When you become a senior, your mailbox begins to accumulate advertisements featuring 40-year-olds posing in prom suits. Why? The school provides lists of student names, ages, and addresses to tuxedo rental stores, senior picture shops, and any other related organization.
Observe this notice: “When honor graduates are announced in May, these students should purchase honor stoles from Mrs. K***n in the Senior Attendance Office for $10. A $2 refund will be given upon return of the stole in good condition on Tuesday, May 27.” You actually have to pay an $8 smart tax at this school.
Here’s an abbreviated list of what you must buy to be a Most Valuable Student: banquet tickets; fill-in-the-blank plaques honoring your parents; wildly overpriced fund raising items; Ram Jam tickets (I actually got a call asking why I hadn’t bought one); class rings just to prove how proud you are to have attended a school that you only went to because you happened to be in the district; a $30 brick with your name engraved on it – if you have a name like John Smith, don’t bother.
This excessive peddling is justified with “School Spirit.” Loyalty is a gold mine. If you don’t buy a Berkner jacket, you must be a spy from an enemy school.
It’s the ultimate marketing scheme. Rather than hiring salesmen to go door-to-door to hock the merchandise, we, the potential customers, are required by law to come here to receive the sales pitch. Perhaps school officials should be required to have a degree in marketing before getting a job in America’s education system.
Does it matter that school traditions make enough profit to run a communistic country? All of the previously mentioned is basically fair. The sneaky and unethical tactics are what bother me most.
Usually, nobody sane would buy water from a $.75 vending machine whey they could get the same thing for free from a water fountain.
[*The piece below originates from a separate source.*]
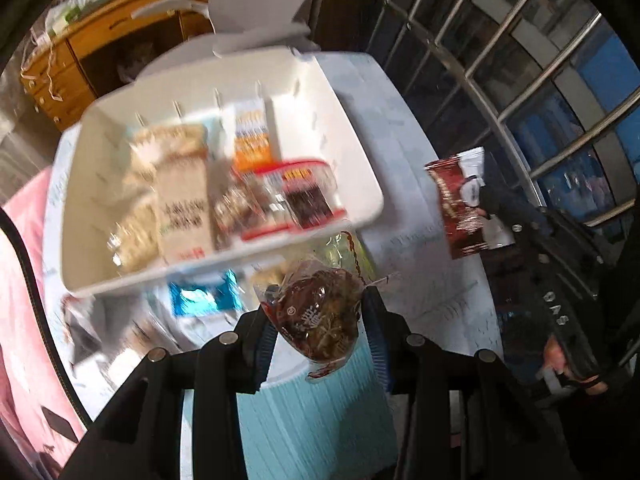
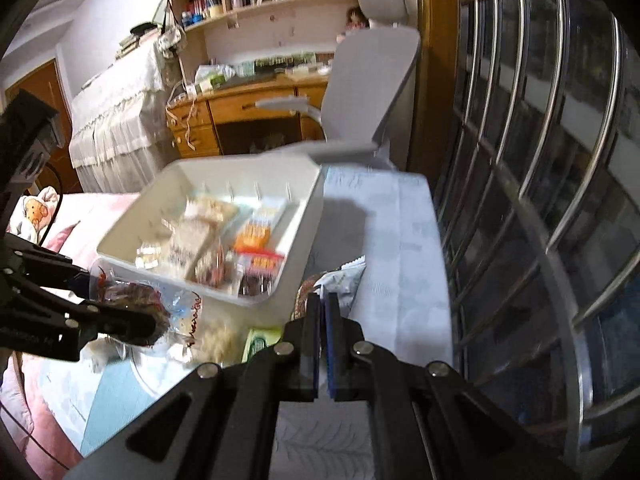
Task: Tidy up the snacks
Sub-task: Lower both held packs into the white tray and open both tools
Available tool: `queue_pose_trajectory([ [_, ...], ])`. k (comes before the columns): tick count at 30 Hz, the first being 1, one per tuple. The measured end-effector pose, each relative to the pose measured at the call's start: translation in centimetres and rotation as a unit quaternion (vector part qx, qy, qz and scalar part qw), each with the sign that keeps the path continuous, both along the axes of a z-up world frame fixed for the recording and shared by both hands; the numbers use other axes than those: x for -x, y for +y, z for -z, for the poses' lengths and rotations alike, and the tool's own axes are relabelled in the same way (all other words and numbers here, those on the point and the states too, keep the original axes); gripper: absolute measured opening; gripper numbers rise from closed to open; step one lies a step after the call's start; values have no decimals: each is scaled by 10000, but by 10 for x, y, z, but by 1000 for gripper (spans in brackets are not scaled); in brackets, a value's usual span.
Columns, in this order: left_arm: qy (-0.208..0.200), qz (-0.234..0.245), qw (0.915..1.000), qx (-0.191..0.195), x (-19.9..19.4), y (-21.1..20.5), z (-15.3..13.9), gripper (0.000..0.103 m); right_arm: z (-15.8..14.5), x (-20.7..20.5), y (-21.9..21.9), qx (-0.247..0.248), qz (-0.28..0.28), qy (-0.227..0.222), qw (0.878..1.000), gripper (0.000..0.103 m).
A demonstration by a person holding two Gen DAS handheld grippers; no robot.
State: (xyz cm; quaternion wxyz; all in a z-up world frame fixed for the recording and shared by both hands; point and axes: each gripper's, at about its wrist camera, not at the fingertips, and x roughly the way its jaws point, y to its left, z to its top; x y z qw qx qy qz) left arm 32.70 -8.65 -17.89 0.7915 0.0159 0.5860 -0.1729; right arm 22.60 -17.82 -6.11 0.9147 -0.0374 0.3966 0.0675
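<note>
In the left wrist view my left gripper (image 1: 319, 296) is shut on a clear packet of dark brown snack (image 1: 320, 320), held up off the table. Behind it stands the white bin (image 1: 224, 264) with several snack packets laid side by side. My right gripper (image 1: 484, 204) at the right is shut on a flat brown and white packet (image 1: 460, 208). In the right wrist view the right gripper (image 2: 323, 300) pinches that packet (image 2: 348, 280) by its edge, to the right of the bin (image 2: 308, 232). The left gripper (image 2: 120, 304) holds the brown snack packet (image 2: 132, 296) at the bin's near left corner.
Loose snacks lie on the cloth-covered table (image 2: 392, 240) in front of the bin, among them a blue packet (image 1: 200, 296) and a green one (image 2: 260, 340). A grey chair (image 2: 372, 80) and wooden desk (image 2: 240, 108) stand behind. Window bars (image 2: 520, 160) run along the right, pink bedding (image 1: 20, 280) on the left.
</note>
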Motion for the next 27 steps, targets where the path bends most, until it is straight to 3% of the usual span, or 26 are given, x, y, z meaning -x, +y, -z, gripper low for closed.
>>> queue_pose_trajectory([
  [12, -779, -666, 9943, -307, -38, 44, -24, 39, -34, -32, 29, -120, -430, -534, 9976, 2],
  [20, -909, -924, 9915, -100, -51, 75, -15, 41, -29, -52, 54, -238, -663, -515, 9962, 3],
  [22, -924, -1013, 9905, -135, -54, 80, -10, 46, -20, -57, 58, -280, -749, -361, 9961, 4],
  [24, -862, -1057, 9906, -128, -57, 85, -6, 60, -10, -61, 64, -225, -790, -207, 9964, 4],
  [27, -800, -1122, 9904, -78, -58, 95, -1, 63, 0, -63, 69, -223, -779, -57, 9967, 5],
])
That’s why the water fountains are left with either gum covering up the water spout, or a hunk of chewed up meat rotting near the drain.
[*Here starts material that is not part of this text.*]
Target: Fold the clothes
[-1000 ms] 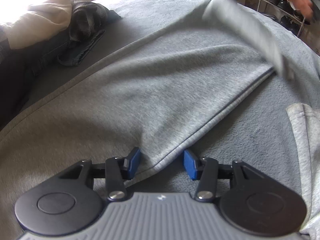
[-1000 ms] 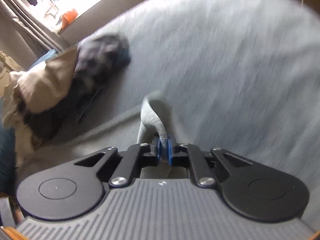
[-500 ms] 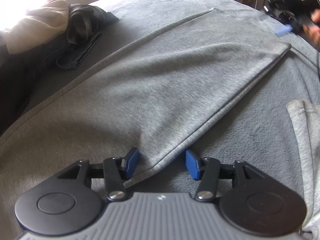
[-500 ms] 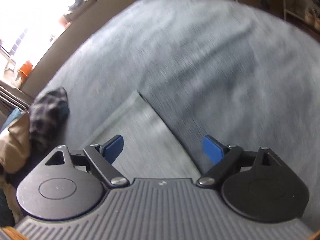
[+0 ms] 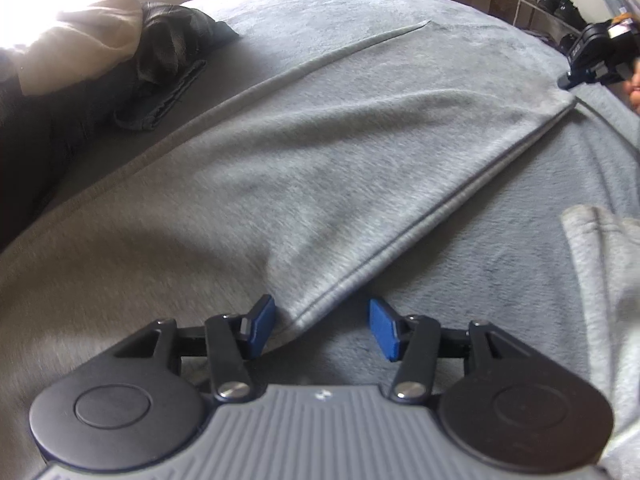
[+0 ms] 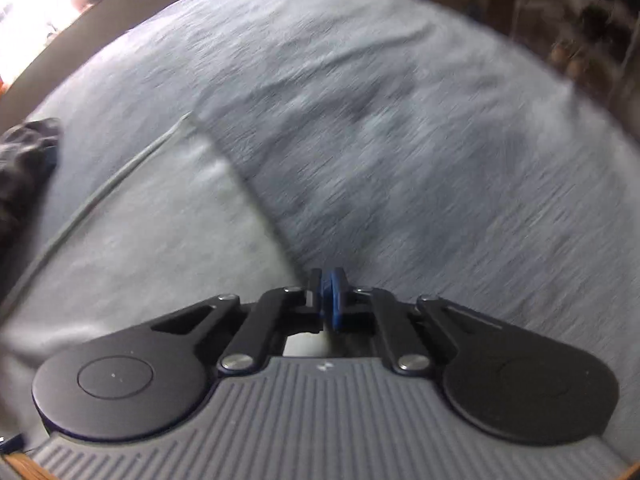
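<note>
In the left wrist view, the left gripper (image 5: 322, 326) is seen with its blue pads held apart, the near hemmed corner of a light grey fleece garment (image 5: 320, 184) lying between them, untouched, on the grey bed cover (image 5: 500, 256). A heap of beige and dark clothes (image 5: 120, 52) is seen at the far left. In the blurred right wrist view, the right gripper (image 6: 331, 300) is shown with pads pressed together; whether the garment's edge is pinched cannot be told.

My gripper (image 5: 322, 328) is matt black plastic with blue rubbery-looking pads (image 5: 383, 328) and shiny metal pivots. The grey garment (image 5: 320, 168) is soft fleecy cloth (faintly fuzzy), on a napped grey blanket (image 5: 500, 248).
</note>
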`<state>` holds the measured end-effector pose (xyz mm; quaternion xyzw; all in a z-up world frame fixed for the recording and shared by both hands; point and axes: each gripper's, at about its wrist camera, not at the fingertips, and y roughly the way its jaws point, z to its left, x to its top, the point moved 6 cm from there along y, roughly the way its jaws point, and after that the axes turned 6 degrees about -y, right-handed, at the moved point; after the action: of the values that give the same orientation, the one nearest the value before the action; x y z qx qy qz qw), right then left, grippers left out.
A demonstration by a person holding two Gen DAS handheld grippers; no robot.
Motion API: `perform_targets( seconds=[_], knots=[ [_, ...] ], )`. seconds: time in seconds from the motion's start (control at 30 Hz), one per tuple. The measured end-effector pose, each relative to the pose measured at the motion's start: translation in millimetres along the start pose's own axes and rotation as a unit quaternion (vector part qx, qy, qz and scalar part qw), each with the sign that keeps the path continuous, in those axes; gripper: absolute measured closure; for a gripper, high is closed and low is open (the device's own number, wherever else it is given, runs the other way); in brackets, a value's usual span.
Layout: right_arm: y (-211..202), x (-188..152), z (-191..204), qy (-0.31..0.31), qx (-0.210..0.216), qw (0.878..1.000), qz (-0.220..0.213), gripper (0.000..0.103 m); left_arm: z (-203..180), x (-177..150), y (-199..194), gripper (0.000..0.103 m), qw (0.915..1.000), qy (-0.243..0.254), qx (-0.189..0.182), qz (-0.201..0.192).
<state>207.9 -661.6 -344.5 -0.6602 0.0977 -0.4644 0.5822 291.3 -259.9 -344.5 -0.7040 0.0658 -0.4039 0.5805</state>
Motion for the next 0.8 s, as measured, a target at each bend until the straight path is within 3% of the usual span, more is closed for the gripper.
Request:
perform_targets(
  seconds=[0.07, 0.17, 0.27, 0.37, 0.5, 0.53, 0.6, 0.67, 0.7, 0.73, 0.8],
  knots=[
    [0.5, 10.6, -13.7, 0.009, -0.046, 0.999, -0.012, 0.100, 1.0, -2.7, -7.0, 0.049, 0.9999, -0.010, -0.014, -0.001],
    [-27.1, 10.5, 13.9, -0.014, 0.028, 0.998, -0.049, 0.097, 8.0, -8.5, -18.8, 0.049, 0.9982, -0.045, -0.039, -0.002],
    [-33.9, -18.8, 112.6, -0.137, 0.127, 0.982, -0.018, 0.097, 22.0, -16.1, -31.2, 0.049, 0.9959, -0.079, -0.045, -0.004],
    [-37.4, -53.6, 211.3, -0.251, 0.209, 0.945, 0.015, 0.097, 48.3, -23.0, -49.2, 0.049, 0.9946, -0.100, -0.024, -0.013],
    [-6.8, -87.5, 292.9, -0.316, 0.196, 0.927, 0.049, 0.102, 88.3, -32.6, -72.9, 0.049, 0.9912, -0.129, 0.008, -0.026],
    [3.3, -84.4, 302.4, -0.315, 0.184, 0.930, 0.043, 0.103, 102.0, -35.7, -76.9, 0.049, 0.9897, -0.139, 0.017, -0.028],
    [19.3, -55.6, 307.4, -0.269, 0.160, 0.949, 0.023, 0.103, 130.2, -43.0, -81.5, 0.049, 0.9861, -0.160, 0.034, -0.030],
    [28.3, -18.0, 301.3, -0.191, 0.103, 0.976, 0.001, 0.103, 157.6, -50.2, -82.8, 0.049, 0.9817, -0.182, 0.046, -0.032],
    [27.1, -5.5, 297.6, -0.161, 0.082, 0.984, -0.004, 0.098, 169.7, -54.7, -81.2, 0.049, 0.9793, -0.194, 0.049, -0.027],
    [21.8, -0.4, 297.4, -0.145, 0.078, 0.986, 0.000, 0.097, 179.4, -60.4, -78.1, 0.049, 0.9768, -0.208, 0.049, -0.019],
    [6.0, -25.2, 324.2, -0.193, 0.123, 0.973, 0.034, 0.097, 198.7, -72.0, -72.0, 0.049, 0.9708, -0.235, 0.048, -0.002]
  ],
)
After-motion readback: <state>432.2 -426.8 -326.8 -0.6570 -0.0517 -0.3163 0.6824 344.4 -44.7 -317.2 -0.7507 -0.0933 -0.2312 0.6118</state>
Not all of the scams are legally associated with the education distribution program. You may get a letter in the mail that guarantees you a scholarship in exchange for cash, check, or major credit card, but if you fall for something like that, you probably would have spent the money on a pyramid scheme anyway.
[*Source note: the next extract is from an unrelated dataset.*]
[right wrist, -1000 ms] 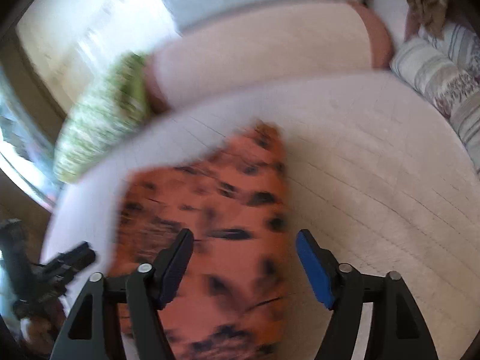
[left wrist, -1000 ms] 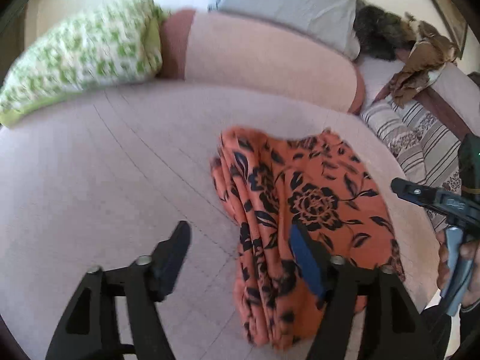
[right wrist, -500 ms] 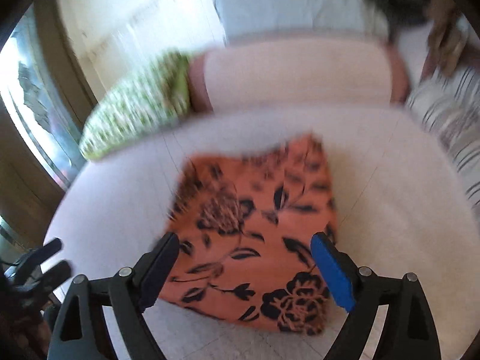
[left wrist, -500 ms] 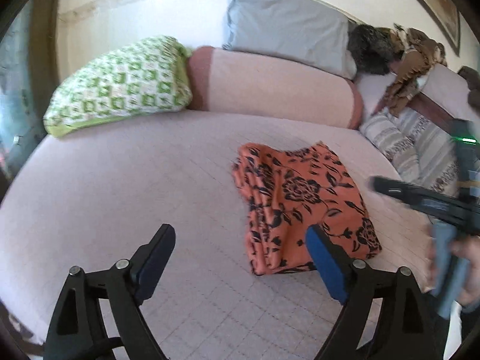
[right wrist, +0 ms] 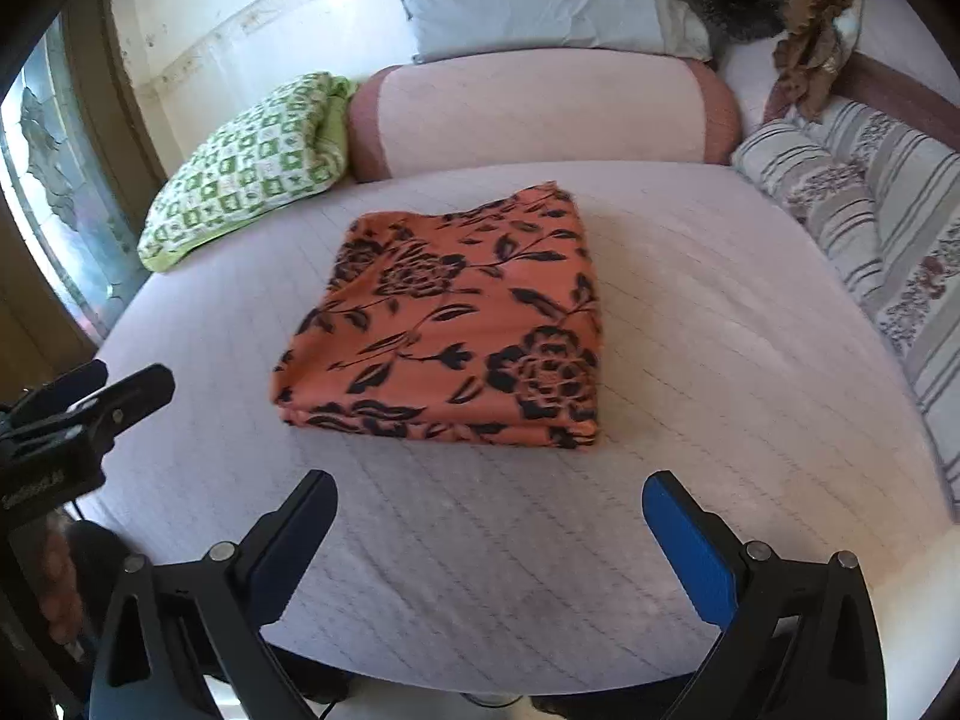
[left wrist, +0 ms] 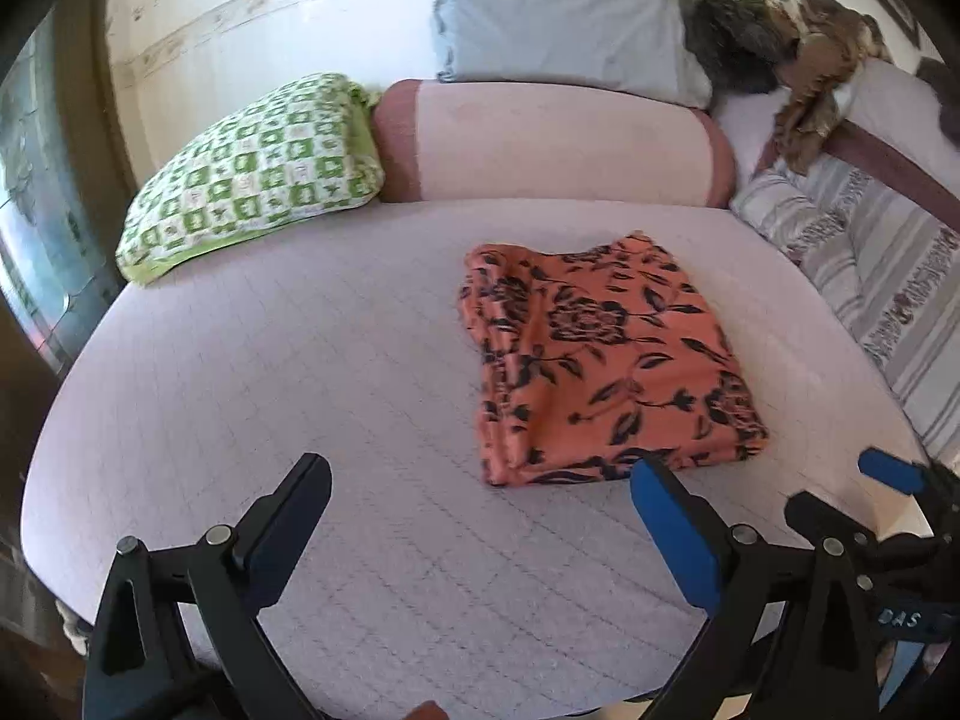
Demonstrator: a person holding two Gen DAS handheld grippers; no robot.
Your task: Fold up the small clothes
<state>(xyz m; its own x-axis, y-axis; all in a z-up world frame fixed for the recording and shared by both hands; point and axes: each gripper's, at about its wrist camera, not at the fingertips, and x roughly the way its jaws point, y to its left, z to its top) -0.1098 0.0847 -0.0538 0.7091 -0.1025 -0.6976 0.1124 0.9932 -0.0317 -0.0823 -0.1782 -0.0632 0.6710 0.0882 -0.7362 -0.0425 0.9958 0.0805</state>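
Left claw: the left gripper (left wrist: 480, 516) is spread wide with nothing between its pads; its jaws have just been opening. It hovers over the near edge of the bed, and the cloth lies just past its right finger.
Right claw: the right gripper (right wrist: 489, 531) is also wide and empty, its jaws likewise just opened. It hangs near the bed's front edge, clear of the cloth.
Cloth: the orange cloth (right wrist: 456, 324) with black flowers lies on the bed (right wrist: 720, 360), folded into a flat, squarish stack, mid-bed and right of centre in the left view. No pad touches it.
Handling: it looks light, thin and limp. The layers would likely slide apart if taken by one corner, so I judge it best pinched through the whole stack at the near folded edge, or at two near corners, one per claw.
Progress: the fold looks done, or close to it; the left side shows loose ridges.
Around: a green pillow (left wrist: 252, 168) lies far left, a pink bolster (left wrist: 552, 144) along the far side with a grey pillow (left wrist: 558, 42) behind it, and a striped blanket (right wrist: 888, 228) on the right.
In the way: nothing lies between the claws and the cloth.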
I don’t think that we should stop funding the schools; I just think we should stop relying on the students to do it. All of the money lost on gambles such as the Carnival and the Pajama Jammie Jam could easily have been spent on perfectly good metal detectors and identification badges to track independent-minded pupils.
Go ahead and buy the Ram logo from the Ramporium, but have you ever thought about why you spent the money on prom tickets, pictures, corsage, limo and flowers? Was it because you wanted to, or because you had been convinced that you’d never stop regretting it if you didn’t?
I don’t consider graduating a monumental feat, and I’m not alone. Conservative commentators enjoy ceaselessly flaunting all the kids who graduate and can’t even read their own diplomas. However, that may only be true because of the incomprehensible font that’s used.
Conservative commentators also advocate privatizing everything from homeless shelters to the entire executive branch. But the schools aren’t going to be tampered with – they’re privatizing themselves.
I was told, “It seems sort of foolish to go through 12 years of school and then not attend the commencement ceremony.” What does paying for a tassel, cap and gown to blend in with the crowd, and buying a photo of myself grabbing a generic diploma really mean? That I forgive the compulsory education laws for what I’ve been through?
What graduation does is to sugarcoat all of our experiences so that when we have school age children, we can dismiss their complaints about it, because remember, school was just one huge party!
Excuse me for being unsentimental, but I never got around to suppressing the memories of the best years of my life. So if you see me stand up at the graduation ceremonies and denounce the fascist learning regime, be sure to take a picture, because I’ll be the only one.
[Note: I did not stand up and denounce the fascist learning regime at graduation. Instead I told them an incorrect pronunciation of my name for their announcement, and I disrespectfully took off my cap before I walked across the stage. That may or may not have showed them.]